8. A big lift in the number of young Kiwis achieving educational success
When National came to office in 2008, one in two Māori and Pasifika kids left school without NCEA Level 2 – a passport for the future and the recognised minimum standard for other tertiary options.
In 2016, nearly 75% of Māori students, and nearly 80% of Pasifika students, achieved the NCEA Level 2 qualification – remarkable progress by any measure.
Under National, participation in Early Childhood Education hit record highs. The dysfunctional industry training system was overhauled. By 2016, there were 43,000 apprentices around the country, including 100,000 trainees. The Network for Learning was started and completed (on time and under budget) providing ultra-fast, uncapped, high-quality data, at no cost to schools. Pathways from school to study and work were overhauled through the Youth Guarantee and Trades Academies.
9. Treaty of Waitangi Settlements
Despite Māori overwhelmingly voting for them, and Labour liking to preen as the party of and for Māori, the Treaty Settlement process stalled between 1999 and 2006, only getting started once Michael Cullen took over the portfolio.
Using his skills developed in a former life as a negotiator for Ngāi Tahu, and his genuine good-hearted commitment to reconciliation, Chris Finlayson just got on with the job. The results speak for themselves: 59 Deeds of Settlement signed in nine years, meaning the majority of historical Treaty settlements across New Zealand have now been resolved. And consider this: it was Chris Finlayson that delivered the long overdue apology to the Parihaka community for the atrocious actions of the Crown committed almost 140 years ago. Not only that, National gave legal personhood to Te Urewera and the Whanganui River, allowing long-overdue settlements to proceed.
A final point. The Foreshore and Seabed confiscation was one of the most disgraceful acts of the Clark government. National restored the rule of law by restoring the right of Maori to go to court to prove customary rights through the Marine and Coastal Area (Takutai Moana) Act 2011.
10. A turnaround in net migration
One of National’s most effective ads in the 2008 election featured John Key standing in Westpac Stadium, pointing to the 30,000 plus yellow seats, and noting that about the same number of New Zealanders were leaving to move to Australia every year. National said that we’d turn it around – and we did.
Quite remarkably, net migration between New Zealand and Australia for the year to June 2017 was 560 – in our favour. Usually people move from smaller countries to much larger countries. But over the last nine years, New Zealanders literally voted with their feet: staying home and coming home in record numbers.

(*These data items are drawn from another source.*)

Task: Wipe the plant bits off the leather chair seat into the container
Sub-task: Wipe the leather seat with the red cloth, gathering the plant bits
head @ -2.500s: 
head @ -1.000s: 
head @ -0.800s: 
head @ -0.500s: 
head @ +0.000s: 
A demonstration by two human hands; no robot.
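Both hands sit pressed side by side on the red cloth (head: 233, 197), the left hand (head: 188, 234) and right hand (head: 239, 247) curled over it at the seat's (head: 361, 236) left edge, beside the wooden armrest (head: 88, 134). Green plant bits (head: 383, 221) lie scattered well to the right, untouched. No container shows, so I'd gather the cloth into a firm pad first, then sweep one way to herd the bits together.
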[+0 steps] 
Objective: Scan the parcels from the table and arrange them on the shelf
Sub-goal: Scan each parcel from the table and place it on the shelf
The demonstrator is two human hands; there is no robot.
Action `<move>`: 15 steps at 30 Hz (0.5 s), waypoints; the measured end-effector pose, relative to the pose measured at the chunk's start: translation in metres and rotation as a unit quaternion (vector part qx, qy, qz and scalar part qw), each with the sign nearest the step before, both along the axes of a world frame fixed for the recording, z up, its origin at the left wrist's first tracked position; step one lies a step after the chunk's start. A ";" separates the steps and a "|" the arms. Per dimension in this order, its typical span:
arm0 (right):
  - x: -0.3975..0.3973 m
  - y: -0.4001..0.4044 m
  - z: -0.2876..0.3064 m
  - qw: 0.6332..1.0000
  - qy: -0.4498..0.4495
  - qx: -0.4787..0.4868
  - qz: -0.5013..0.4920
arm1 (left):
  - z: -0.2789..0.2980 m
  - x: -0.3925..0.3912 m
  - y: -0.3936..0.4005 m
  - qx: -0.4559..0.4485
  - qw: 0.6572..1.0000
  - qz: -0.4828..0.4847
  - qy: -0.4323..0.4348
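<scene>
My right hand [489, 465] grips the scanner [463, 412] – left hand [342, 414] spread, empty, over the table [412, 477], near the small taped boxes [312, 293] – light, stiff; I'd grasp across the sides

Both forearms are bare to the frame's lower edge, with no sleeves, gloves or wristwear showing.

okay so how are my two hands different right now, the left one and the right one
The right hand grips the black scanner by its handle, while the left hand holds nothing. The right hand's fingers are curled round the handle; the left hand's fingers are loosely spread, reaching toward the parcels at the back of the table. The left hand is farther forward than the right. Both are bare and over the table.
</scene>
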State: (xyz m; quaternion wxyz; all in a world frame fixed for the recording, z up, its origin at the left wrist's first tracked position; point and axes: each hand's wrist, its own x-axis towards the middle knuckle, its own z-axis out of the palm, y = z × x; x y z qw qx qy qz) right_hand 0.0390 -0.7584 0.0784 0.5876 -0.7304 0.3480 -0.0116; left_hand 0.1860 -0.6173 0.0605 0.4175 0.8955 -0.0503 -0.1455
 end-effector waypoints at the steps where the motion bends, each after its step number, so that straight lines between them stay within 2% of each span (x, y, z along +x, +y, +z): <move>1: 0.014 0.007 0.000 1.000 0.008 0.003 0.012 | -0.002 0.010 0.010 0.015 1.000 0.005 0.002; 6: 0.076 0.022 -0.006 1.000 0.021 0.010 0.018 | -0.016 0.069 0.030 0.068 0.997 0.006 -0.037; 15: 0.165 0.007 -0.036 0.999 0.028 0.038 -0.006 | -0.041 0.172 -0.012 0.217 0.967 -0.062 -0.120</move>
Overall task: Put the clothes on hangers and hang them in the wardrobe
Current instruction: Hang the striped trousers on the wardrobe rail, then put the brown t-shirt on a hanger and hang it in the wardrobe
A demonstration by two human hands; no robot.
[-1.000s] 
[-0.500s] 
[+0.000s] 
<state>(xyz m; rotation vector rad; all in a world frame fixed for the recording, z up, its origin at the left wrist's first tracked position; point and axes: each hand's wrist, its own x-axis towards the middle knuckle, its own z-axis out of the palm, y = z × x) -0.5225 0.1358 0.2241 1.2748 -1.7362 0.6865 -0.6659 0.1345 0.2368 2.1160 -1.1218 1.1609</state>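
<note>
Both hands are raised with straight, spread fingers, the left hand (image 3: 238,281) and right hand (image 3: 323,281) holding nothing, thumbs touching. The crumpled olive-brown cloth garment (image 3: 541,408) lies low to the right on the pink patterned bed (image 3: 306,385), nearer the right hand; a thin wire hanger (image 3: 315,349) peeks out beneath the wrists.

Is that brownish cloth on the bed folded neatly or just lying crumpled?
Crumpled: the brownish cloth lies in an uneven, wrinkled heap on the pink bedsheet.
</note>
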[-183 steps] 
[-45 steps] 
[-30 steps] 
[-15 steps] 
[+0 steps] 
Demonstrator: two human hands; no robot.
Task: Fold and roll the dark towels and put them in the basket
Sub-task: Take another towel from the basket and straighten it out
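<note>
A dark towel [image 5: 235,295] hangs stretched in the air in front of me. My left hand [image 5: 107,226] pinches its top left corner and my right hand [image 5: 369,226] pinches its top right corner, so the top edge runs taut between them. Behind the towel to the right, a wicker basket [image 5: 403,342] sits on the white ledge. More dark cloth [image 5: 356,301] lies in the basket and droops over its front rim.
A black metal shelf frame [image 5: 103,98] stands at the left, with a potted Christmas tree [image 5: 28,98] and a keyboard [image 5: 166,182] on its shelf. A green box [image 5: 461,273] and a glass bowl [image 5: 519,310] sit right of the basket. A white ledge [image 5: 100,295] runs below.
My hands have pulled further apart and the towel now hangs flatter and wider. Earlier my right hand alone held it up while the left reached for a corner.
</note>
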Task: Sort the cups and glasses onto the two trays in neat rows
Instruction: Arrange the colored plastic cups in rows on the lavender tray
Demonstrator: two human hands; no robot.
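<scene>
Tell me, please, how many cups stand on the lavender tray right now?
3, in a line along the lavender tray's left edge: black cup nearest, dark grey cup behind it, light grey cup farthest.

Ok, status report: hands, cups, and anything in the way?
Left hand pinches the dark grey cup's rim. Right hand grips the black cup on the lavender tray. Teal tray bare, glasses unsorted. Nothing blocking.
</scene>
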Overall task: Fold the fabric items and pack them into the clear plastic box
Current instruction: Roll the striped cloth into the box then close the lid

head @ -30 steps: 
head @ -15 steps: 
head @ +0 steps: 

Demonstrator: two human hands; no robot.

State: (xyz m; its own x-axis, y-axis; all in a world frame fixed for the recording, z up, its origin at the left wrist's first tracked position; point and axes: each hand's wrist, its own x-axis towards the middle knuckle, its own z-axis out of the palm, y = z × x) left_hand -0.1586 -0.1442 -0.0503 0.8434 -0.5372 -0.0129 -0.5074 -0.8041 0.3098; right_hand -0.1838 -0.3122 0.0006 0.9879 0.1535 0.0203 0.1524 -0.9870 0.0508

Around 10,000 more Kiwis are coming home than under Labour, and far fewer are leaving.
There’s so much more that could be added: the most significant action on improving freshwater quality in New Zealand’s history, the National Sciences Challenges and a big lift in research and development, huge investments in infrastructure (such as the Waterview tunnel and the Kapiti Expressway), the ambitious goal of Predator Free NZ, and so much more.
National leaves behind a better New Zealand than it inherited from Labour in 2008. And we are hungry to hold the government to account so it doesn’t squander the hard-won gains of the last nine years.
National has left the incoming government with a very solid foundation of success on which to build.
It owes it to all New Zealanders not to fritter it away, to keep the policies that were working well and improve on those which need to be done better.